Rep. Davis keeps pressure on Networx program

Rep. Tom Davis is keeping the heat on the General Services Administration's huge Networx telecommunications program by holding a hearing tomorrow to explore issues of industry participation, GSA's management skills and fees the agency will charge others to use the contract.

Three panels of industry and government witnesses will testify before the House Government Reform Committee chaired by Davis, a Virginia Republican. This is the third hearing on Networx Davis has held in the past year.

"While GSA has made significant changes to the program, I'm not yet certain that it will become the 'best choice' for agencies as they design 21st-century telecom plans," Davis said in a statement.

The congressman added that many questions still need to be answered, such as whether Networx will encourage the broadest possible participation from industry, if GSA will "effectively cripple" Networx with excessive management fees and if GSA can provide adequate leadership and management capability for the program.

The latest hearing comes a month before GSA is expected to issue the request for proposals for the two parts of the 10-year voice and data communications procurement. The committee held two hearings on Networx in February and September of last year.

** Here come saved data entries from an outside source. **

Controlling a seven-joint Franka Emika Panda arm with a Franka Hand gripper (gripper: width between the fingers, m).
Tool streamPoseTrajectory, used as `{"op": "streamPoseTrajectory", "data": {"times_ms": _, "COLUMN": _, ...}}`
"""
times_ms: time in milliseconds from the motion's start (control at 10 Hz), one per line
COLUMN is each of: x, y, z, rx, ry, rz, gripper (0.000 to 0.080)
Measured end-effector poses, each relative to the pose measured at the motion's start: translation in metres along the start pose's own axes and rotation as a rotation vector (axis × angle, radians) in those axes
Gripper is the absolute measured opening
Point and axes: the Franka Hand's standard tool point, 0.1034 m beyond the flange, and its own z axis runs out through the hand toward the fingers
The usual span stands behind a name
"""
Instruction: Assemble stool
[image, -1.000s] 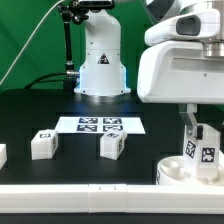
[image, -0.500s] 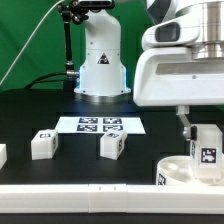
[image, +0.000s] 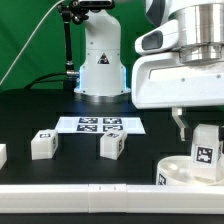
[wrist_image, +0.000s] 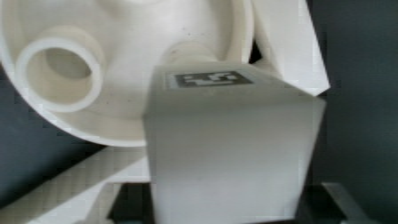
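The gripper is closed on a stool leg, with its dark fingers pressed against two opposite sides of the block. The leg is held upright over the ring-shaped seat at the exterior view's right. It seems to be just above the rim, though contact cannot be told. Two spare legs stand apart in front of the marker board.

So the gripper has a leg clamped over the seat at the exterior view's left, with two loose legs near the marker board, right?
No: the gripper holds the leg over the seat at the exterior view's right, not its left, as the exterior view shows. Two loose legs do lie near the marker board.
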Motion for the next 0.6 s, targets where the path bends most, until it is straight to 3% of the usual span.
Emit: {"op": "streamPoseTrajectory", "data": {"times_ms": 600, "x": -0.0023, "y": 0.0057, "z": -0.0003, "rx": -0.007, "ry": -0.039, "rz": 0.413, "gripper": 0.0343}}
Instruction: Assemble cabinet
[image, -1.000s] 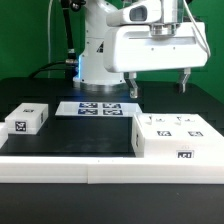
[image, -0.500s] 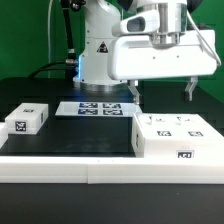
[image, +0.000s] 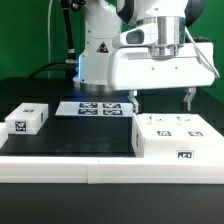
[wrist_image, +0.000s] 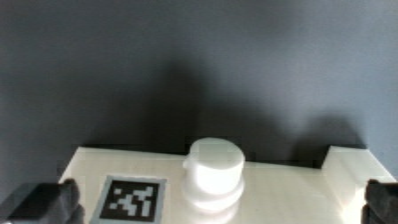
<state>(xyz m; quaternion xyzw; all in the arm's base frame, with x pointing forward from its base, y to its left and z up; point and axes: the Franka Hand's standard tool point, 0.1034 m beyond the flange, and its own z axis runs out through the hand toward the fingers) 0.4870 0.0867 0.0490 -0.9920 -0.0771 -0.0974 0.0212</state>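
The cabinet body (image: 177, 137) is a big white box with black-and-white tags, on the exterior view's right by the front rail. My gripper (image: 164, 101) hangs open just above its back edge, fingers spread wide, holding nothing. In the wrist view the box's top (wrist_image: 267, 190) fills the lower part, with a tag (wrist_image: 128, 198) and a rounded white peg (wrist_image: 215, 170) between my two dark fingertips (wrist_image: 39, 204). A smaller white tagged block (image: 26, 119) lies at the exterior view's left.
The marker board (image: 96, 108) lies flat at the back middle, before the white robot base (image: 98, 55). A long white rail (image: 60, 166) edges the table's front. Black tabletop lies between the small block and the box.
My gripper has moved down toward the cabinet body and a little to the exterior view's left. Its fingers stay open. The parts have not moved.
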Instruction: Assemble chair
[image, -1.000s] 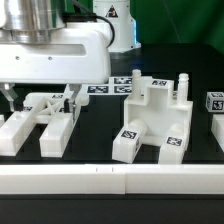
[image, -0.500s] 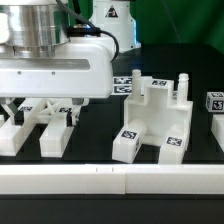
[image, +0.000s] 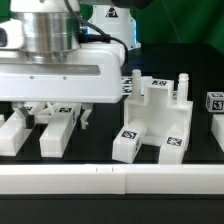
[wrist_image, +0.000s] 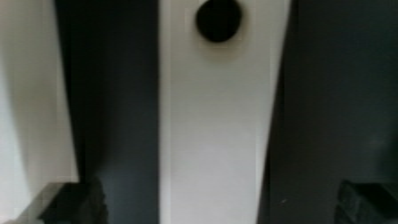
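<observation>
Several chunky white chair pieces with square tags lie on the black table. Two bar-like pieces (image: 55, 132) lie side by side at the exterior view's left. A large notched block (image: 152, 118) stands in the middle. My gripper (image: 55, 112) hangs low over the left pieces, open, with its black fingers (image: 86, 117) spread to either side. In the wrist view a long white bar (wrist_image: 217, 120) with a dark hole (wrist_image: 217, 20) runs between my open gripper (wrist_image: 217, 208). Dark gaps show on both sides, so the fingers do not touch it.
Another white piece with a tag (image: 215, 102) sits at the exterior view's right edge. Flat tags (image: 104, 89) lie on the table behind the pieces. A white rail (image: 110, 180) runs along the front. A tagged stand (image: 112, 12) is at the back.
The gripper and wrist have moved toward the exterior view's right and come lower over the left pieces, now hiding more of them. The chair pieces have not moved.
</observation>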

The procurement is broken down into two parts. The Universal part will provide all government locations with a wide range of telecom services nationwide. The Enterprise part will offer a mix of specialized Internet protocol or wireless services in specific geographical areas. GSA plans to issue the awards in April 2006.

At the end of last month, the agency increased the minimum revenue guarantees for the Enterprise part to $50 million from $25 million in response to industry concerns.

Government witnesses include Stephen Perry, GSA administrator and John Johnson, assistant commissioner for service development and delivery at GSA's Federal Technology Service. Johnson is overseeing the Networx contract.

Industry witnesses include Jerry Hogge, senior vice president of Level 3 Communications Inc., Robert Collet, vice president of engineering for AT&T Government Solutions and Gregory Baroni, president, global public sector, Unisys Corp.

In an interview with Washington Technology last month, Johnson said the hearing would be another opportunity to discuss the status of the program and get more feedback from those attending. In December, GSA received 2,501 industry and agency responses to its draft RFPs for Networx.

One concern for industry is that the program have fair competition and allow for technological innovation and the use of commercial services, said Michael Maiorana, vice president of government sales and operations for Verizon Wireless.

Jerry Edgerton of MCI, who also will testify, said he anticipates that the hearing will discuss the progress of the procurement. MCI and Sprint are the incumbents on the current FTS2001 governmentwide telecom services contract, which Networx will replace in 2006.